I geni coinvolti sono 7. Da soli o combinati tra di loro sono responsabili della costruzione dello scheletro: le loro alterazioni producono nanismo oppure modifiche nel numero delle costole. Ma ci sono anche mutazioni sconosciute, mai emerse prima in correlazione con malformazioni scheletriche, e che potrebbero spiegare una delle caratteristiche più assurde del corpicino: lo scheletro è maturo, sembra quello di un bambino di sei anni, nonostante non ne abbia la normale misura. L’ipotesi dei ricercatori è che, a causa di tutte queste mutazioni genetiche, la bambina sia nata morta.
Ipotesi, dicevamo. Non c’è certezza proprio perché non esistono casi simili in letteratura medica e non ci sono altri studi da comparare. Le 54 rare mutazioni genetiche sono al momento, in teoria, tutte potenzialmente responsabili delle caratteristiche anomale di Ata e della sua morte. Il New York Times, uno dei giornali internazionali che ha dedicato spazio a questa notizia, ha chiesto il parere di esperti non coinvolti direttamente nello studio. Tutti sembrano d’accordo: non c’è una singola scoperta in grado di giustificare l’aspetto bizzarro della mummia.
Eppure, capire cosa è successo un tempo alla povera bimba è importante: potrebbe servire a far luce sulle deformità scheletriche che si riscontrano oggi. Bisognerebbe ricorrere a cellule staminali, contenenti ciascuna delle 54 mutazioni, farle crescere in laboratorio e vedere quali modifiche si determinano nel loro sviluppo. Inoltre, bisognerebbe trovare ed esaminare gli individui che, attualmente, manifestano alcune delle caratteristiche mostrate dall’ esserino di Atacama, per metterne a confronto le alterazioni genetiche. In particolar modo, nei bimbi nati morti.
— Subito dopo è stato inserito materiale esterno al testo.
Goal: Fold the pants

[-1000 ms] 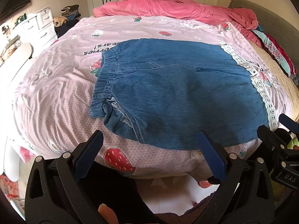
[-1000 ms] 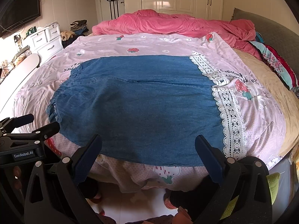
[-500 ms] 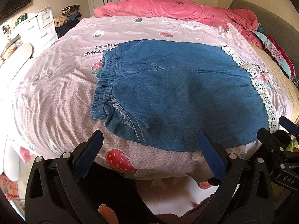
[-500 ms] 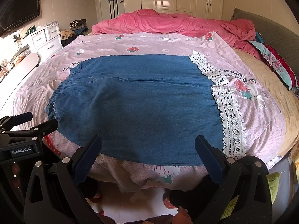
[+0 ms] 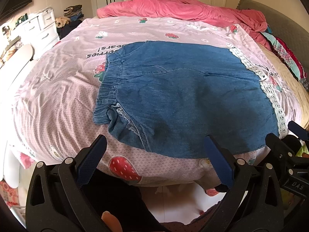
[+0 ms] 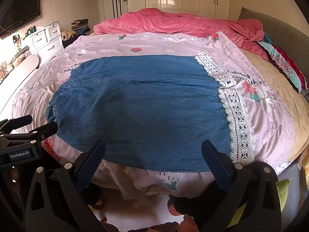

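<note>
— While both views match the earlier frames almost exactly, what differs?
— Very little. In the left wrist view the denim pants [image 5: 185, 96] sit a touch lower and nearer than before; in the right wrist view they sit about where they did. Neither gripper has closed on anything since then.

— How do the tongs stand?
— The left gripper [image 5: 154, 154] has its jaws spread wide and holds nothing; its blue pads [image 5: 90, 158] hang just off the near edge of the bed, apart from the cloth. The right gripper [image 6: 153, 154] is likewise wide open and empty, its fingertips over the near hem of the denim, though contact cannot be judged.

— Where do the pants lie, and how do they point?
— Flat on the pink strawberry-print quilt [image 6: 154, 42], near the bed's front edge. Their long axis runs from 9 to 3 o'clock across both views. The elastic waistband [image 5: 110, 89] points to 9 o'clock, and the white lace trim [image 6: 239, 127] at the leg ends points to 3 o'clock.

— And beyond them?
— A rumpled pink duvet [image 6: 173, 23] lies at 12 o'clock, with white drawers [image 5: 38, 31] at 10 o'clock.
</note>
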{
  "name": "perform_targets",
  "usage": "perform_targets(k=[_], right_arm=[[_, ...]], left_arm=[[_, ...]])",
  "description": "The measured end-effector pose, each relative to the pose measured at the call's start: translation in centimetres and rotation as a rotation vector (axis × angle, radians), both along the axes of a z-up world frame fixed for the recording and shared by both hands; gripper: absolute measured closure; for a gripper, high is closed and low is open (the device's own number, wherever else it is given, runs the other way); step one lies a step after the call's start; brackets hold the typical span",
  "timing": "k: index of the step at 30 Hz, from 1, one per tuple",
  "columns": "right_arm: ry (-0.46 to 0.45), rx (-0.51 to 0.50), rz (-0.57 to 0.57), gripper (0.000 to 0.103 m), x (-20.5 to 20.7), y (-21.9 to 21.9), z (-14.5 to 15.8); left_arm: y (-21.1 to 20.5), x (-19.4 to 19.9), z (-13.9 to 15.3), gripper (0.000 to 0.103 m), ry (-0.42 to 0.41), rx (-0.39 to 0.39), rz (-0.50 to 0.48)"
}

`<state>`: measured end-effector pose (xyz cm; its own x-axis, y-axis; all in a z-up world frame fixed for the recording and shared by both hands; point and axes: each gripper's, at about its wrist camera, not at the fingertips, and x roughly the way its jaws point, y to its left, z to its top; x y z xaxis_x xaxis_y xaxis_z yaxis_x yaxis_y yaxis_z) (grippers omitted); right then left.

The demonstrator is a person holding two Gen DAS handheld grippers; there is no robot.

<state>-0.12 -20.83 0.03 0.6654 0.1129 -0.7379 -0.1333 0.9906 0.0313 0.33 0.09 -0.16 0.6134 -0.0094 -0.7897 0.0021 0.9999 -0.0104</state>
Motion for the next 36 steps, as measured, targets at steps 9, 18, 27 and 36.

Ogni anno, ricorda il quotidiano, ce ne sono 24 mila soltanto negli Stati Uniti, ma di prassi su di essi non si effettuano esami genetici. In assenza di una banca-dati con il DNA dei feti, è impossibile dire se Ata sia stato un caso unico nella storia oppure altri bambini, ancora oggi, nascono morti per patologie identiche o simili alla sua. Anche se- aggiungiamo noi- malformazioni tanto sconvolgenti non passerebbero inosservate e molto probabilmente se ne avrebbe notizia, nel mare magnum del web dove si scrive di tutti e di tutto.
Caso chiuso, dunque? Non del tutto. Le mutazioni genetiche sono eventi molto poco frequenti e spesso una sola basta per determinare la morte prematura dell’organismo. Invece questa bimba ne ha manifestate addirittura 54- tutte rarissime, se non addirittura sconosciute- contemporaneamente. Ma anziché essere subito eliminato, un feto così compromesso ha continuato a svilupparsi, seppur in modo tanto anomalo. Ata, insomma, nasconde ancora un piccolo mistero.